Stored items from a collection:
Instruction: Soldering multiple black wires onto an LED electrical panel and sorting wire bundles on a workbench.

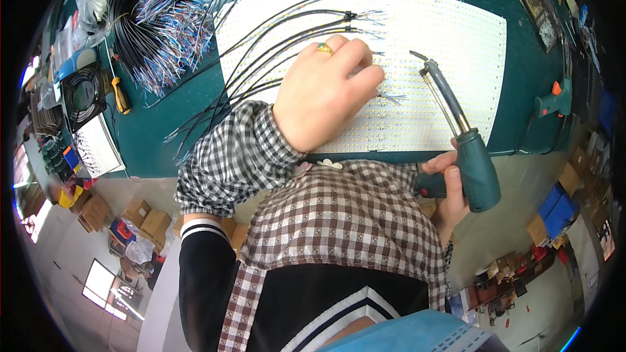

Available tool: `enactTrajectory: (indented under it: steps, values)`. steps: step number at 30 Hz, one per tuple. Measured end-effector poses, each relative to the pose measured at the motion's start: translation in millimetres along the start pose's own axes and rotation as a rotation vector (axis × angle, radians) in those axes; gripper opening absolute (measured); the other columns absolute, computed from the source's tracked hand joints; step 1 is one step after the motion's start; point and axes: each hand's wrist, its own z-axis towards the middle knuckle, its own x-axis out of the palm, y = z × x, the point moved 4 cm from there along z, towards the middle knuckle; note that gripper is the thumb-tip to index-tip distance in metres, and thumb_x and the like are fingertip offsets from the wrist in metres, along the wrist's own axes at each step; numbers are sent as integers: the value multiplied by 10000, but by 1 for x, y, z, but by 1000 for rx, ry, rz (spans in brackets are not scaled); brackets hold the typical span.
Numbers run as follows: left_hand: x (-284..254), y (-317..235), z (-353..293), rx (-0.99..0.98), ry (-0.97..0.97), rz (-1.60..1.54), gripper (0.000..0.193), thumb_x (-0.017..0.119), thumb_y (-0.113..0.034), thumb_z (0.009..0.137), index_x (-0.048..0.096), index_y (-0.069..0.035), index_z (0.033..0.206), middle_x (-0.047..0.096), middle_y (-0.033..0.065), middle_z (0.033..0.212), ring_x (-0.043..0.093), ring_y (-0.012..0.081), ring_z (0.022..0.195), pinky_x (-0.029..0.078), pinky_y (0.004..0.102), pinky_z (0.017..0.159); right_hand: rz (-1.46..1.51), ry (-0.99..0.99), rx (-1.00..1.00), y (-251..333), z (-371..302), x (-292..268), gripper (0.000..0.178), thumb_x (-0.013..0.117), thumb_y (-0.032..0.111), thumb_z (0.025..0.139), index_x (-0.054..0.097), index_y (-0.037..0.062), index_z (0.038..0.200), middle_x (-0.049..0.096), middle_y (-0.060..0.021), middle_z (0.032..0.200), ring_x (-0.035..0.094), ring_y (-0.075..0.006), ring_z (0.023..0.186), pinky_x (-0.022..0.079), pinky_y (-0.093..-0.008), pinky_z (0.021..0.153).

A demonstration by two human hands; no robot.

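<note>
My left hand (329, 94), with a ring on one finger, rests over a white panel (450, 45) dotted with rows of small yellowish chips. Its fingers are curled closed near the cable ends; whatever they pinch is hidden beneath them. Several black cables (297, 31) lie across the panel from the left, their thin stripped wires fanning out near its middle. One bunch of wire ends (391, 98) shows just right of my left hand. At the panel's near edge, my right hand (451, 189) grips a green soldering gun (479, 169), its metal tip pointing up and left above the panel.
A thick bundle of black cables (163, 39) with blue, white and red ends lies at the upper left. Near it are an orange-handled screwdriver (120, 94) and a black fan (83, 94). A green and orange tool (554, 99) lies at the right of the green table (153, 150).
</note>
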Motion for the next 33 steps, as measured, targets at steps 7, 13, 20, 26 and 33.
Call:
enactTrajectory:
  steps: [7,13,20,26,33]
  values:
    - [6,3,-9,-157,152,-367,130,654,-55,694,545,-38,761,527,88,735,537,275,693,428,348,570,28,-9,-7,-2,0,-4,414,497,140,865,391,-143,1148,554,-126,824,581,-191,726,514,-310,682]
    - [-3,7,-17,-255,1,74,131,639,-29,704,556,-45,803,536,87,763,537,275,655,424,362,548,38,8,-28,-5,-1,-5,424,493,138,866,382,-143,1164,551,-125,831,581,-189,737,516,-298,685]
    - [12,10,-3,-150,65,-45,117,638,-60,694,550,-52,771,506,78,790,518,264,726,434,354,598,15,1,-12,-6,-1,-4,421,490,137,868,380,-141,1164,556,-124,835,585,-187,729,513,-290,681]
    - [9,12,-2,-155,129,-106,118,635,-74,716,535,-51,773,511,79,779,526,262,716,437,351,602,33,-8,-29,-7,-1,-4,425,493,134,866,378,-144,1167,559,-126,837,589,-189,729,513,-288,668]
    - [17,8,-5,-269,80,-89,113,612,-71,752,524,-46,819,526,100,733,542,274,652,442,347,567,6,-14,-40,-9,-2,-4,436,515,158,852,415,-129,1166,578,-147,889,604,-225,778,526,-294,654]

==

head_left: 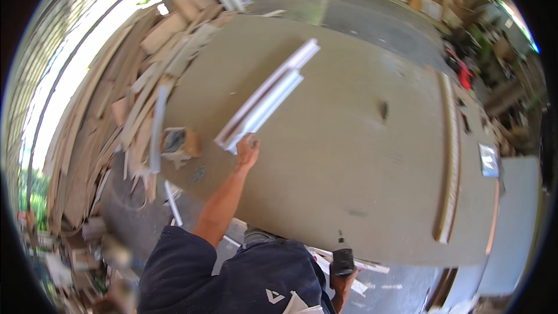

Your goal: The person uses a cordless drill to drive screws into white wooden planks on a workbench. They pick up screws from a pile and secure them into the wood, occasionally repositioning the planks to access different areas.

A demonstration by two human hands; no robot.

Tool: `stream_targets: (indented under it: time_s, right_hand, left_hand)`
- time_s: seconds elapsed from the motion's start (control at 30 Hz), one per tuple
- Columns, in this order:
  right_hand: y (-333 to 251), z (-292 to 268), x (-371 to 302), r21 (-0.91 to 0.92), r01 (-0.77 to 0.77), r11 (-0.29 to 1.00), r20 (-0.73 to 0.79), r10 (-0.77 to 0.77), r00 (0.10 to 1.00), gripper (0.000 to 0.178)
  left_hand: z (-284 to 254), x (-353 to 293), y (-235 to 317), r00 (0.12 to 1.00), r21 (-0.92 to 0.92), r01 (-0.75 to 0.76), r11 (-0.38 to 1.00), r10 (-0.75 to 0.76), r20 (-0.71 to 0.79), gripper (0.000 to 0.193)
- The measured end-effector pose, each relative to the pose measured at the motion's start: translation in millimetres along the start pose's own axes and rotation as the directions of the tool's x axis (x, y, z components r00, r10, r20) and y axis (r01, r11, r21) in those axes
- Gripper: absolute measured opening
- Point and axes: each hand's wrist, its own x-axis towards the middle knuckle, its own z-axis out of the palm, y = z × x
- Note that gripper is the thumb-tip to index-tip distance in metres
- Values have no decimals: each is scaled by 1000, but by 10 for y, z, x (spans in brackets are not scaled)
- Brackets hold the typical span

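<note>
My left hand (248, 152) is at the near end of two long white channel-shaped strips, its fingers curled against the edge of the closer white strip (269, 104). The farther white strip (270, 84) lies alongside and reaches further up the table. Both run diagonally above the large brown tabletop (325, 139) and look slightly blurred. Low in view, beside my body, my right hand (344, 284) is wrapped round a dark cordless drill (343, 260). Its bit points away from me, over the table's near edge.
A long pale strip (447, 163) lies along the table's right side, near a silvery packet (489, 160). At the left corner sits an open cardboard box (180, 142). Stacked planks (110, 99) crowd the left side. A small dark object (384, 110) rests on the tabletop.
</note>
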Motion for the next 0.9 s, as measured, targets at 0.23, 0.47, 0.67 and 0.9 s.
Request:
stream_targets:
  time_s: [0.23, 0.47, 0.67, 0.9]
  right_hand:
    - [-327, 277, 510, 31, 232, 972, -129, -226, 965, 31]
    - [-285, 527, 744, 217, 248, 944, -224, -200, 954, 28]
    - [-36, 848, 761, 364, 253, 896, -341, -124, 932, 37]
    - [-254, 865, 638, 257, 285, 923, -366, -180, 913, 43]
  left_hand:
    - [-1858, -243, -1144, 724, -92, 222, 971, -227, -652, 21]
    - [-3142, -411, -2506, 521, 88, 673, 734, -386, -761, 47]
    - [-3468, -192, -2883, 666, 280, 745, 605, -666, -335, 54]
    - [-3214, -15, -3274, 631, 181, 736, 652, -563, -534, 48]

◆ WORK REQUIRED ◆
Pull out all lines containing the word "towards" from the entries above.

◆ EXERCISE SOLUTION ◆
Available tool: `enactTrajectory: (indented under it: steps, values)`. steps: step number at 30 Hz, one per tuple. Measured end-effector poses, each relative to the pose measured at the motion's start: translation in millimetres along the start pose's own axes and rotation as a rotation vector (axis × angle, radians) in those axes; gripper opening absolute (measured); the other columns absolute, computed from the source's tracked hand joints; step 1 is one step after the motion's start; point and axes: each hand's wrist, its own z-axis towards the middle knuckle, its own x-axis out of the palm, y = z × x, the point moved 4 cm from there along z, towards the middle knuckle; note that gripper is the thumb-tip to index-tip distance in metres, and thumb_x and the like are fingertip offsets from the wrist in metres, along the wrist's own axes at each step; numbers are sent as integers: the value multiplied by 10000, but by 1 for x, y, z, but by 1000 for rx, ry, rz (spans in brackets are not scaled); brackets hold the typical span.
- Point and axes: each hand's wrist, its own x-axis towards the middle knuckle, its own z-axis out of the palm, y = z × x

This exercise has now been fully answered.